Visit the official website


A stilted, so-so period pic, Shekhar Kapur's remake of the 1939 imperialist epic is as unnecessary as it is uninteresting.

The seventh screen version of AEW Mason's 1898 novel, it adds nothing to Zoltan Korda's accepted classic, screwing up the story and providing precious little perspective on the outmoded politics of the age of Empire.

In England, 1875, Harry Faversham (Heath Ledger) is a callow young officer infatuated with Ethne (Kate Hudson). When his regiment is ordered to scrap in the Sudan, he quits - bound by love, or is it fear?

His fiancée and best friends are in no doubt, sending him the titular plumage as a symbol of his cowardice. Pride pricked and heart broken, he heads out to Africa anyway, in a bid to help his friends, incognito.

As a Boy's Own yarn, this should be irresistible: a man-on-a-mission actioner, "Die Hard" in the desert, if you will. Or Kapur ("Elizabeth") could have ditched the traditional and struck a revisionist tone. The story's set during a war of European greed and aggression, against Arab revolutionaries; the contemporary parallels are obvious.

Instead, the film falls between two stools - compelling with neither drama or politics.
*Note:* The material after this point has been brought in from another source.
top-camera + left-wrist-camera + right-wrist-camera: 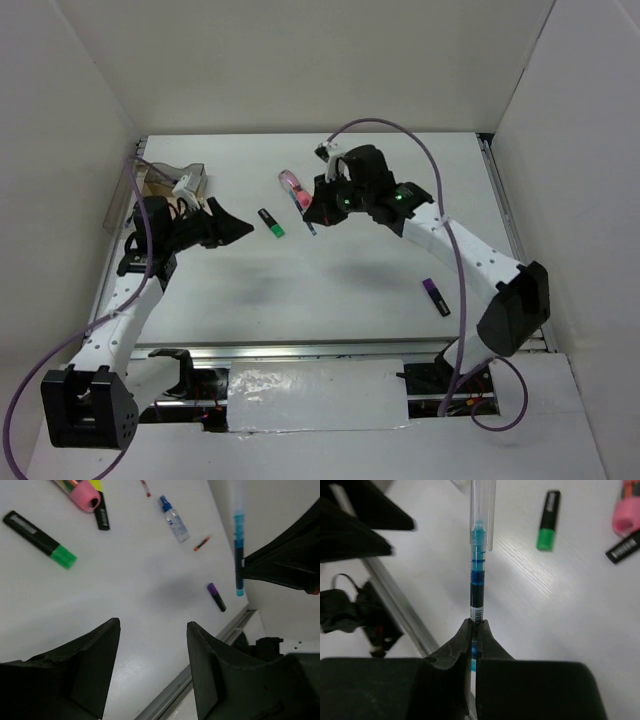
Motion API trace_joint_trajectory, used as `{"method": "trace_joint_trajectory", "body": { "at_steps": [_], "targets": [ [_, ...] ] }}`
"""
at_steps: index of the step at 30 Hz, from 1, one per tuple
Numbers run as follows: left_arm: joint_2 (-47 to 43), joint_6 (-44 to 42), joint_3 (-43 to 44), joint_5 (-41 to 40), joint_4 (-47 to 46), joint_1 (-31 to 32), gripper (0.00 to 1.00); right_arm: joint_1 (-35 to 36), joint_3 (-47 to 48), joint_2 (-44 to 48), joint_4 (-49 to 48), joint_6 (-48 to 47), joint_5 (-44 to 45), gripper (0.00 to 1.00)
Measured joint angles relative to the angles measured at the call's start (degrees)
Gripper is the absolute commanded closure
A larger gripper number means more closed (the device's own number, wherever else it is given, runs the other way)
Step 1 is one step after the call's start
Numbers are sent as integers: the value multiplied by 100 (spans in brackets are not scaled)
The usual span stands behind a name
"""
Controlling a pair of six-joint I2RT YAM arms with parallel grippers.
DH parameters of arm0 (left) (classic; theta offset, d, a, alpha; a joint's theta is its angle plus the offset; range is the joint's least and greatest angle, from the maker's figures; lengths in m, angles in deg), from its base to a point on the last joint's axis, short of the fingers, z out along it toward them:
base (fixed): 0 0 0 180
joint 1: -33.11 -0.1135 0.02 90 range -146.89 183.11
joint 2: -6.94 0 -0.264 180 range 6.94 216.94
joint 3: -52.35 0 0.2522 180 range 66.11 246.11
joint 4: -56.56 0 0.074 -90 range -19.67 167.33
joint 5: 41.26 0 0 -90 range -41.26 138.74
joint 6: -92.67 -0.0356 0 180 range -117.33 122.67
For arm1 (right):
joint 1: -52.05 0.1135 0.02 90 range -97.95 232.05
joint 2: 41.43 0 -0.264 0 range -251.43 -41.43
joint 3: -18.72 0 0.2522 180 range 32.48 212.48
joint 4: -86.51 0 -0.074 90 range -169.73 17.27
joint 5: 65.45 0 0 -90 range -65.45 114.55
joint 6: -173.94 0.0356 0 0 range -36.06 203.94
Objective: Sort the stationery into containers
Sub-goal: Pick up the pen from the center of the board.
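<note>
My right gripper (475, 625) is shut on a thin blue pen (477, 570), lifted off the table; from above, that gripper (320, 212) holds the pen (311, 227) beside the pink tube (290, 183). My left gripper (153, 630) stands open and empty; in the top view it (238, 228) sits left of the green-ended highlighter (271, 223). The clear container (165, 185) with a tan bottom stands behind it at the far left. The left wrist view also shows a yellow-ended highlighter (101, 512), a blue-capped bottle (174, 518), a red pen (202, 543) and a purple-ended highlighter (216, 596).
White walls enclose the table on three sides. A metal rail (300, 350) runs along the near edge. The purple-ended highlighter (436, 297) lies alone at the right, near the right arm's base (515, 305).
</note>
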Motion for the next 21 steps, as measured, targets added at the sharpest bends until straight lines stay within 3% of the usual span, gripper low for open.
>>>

The action drifts along with semi-coherence, bearing witness to studio scissors (the movie was once four hours long, it's now just over two), while the revisionism amounts to British soldiers looking mildly perturbed as they shoot and flog the "wogs".

Perhaps Djimon Hounsou's Heath-helping sidekick was supposed to give a Sudanese perspective, but all he does is spout homilies and kowtow to whitey. They might was well call him 'Noble Savage'.

At least everyone is well-served by the visuals (another triumph for "Platoon" cinematographer Robert Richardson), but the beauty of the battle scenes can't compensate for the bloodlessness elsewhere. This is flat, lifeless filmmaking. The only person you'll want to rescue is yourself.